◆ Try it
Look through the data below and extract, unchanged, the lines from the one that contains "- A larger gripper" to the one that contains "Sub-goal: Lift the", both included.

◆ Data
################
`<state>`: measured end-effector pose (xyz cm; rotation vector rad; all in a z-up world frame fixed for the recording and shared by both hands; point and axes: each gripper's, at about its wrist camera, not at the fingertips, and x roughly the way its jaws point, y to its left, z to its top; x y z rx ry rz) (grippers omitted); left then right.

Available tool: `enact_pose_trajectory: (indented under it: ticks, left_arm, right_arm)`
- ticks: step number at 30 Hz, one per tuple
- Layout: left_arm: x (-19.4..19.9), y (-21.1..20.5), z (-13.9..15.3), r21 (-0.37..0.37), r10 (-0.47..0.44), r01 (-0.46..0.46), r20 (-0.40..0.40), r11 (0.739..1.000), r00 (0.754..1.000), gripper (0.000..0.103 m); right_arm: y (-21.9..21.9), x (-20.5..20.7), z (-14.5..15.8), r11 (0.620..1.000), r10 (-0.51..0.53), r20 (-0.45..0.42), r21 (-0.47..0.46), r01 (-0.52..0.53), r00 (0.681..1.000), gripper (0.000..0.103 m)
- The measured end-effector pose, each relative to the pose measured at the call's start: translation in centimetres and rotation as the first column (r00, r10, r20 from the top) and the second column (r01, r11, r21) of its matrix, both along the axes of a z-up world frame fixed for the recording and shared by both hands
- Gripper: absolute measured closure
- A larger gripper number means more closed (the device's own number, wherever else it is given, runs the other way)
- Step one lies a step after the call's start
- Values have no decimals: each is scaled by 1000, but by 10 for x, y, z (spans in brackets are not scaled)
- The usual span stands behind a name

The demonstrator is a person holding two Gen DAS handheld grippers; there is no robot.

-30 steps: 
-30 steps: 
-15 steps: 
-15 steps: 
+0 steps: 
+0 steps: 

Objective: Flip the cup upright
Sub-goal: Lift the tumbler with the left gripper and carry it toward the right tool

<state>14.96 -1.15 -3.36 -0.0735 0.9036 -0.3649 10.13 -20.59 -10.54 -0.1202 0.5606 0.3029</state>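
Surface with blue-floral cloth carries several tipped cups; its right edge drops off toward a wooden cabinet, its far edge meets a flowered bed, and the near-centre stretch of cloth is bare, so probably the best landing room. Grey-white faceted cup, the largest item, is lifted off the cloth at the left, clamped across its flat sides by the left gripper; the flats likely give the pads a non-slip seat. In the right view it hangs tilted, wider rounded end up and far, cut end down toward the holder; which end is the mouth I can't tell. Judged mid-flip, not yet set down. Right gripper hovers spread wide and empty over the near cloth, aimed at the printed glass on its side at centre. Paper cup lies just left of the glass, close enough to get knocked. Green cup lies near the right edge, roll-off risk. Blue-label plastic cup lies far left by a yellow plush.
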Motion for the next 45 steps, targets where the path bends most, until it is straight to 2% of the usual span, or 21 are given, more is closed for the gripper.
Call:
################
◆ Task result
- A larger gripper number means more closed (the device's own number, wherever else it is given, runs the other way)
- Step one lies a step after the call's start
- Values have no decimals: each is scaled by 1000, but by 10 for x, y, z (spans in brackets are not scaled)
- The usual span stands behind a name

The demonstrator is a person holding two Gen DAS handheld grippers; there is no robot.

-30 steps: 
-30 steps: 
-15 steps: 
-15 steps: 
+0 steps: 
+0 steps: 

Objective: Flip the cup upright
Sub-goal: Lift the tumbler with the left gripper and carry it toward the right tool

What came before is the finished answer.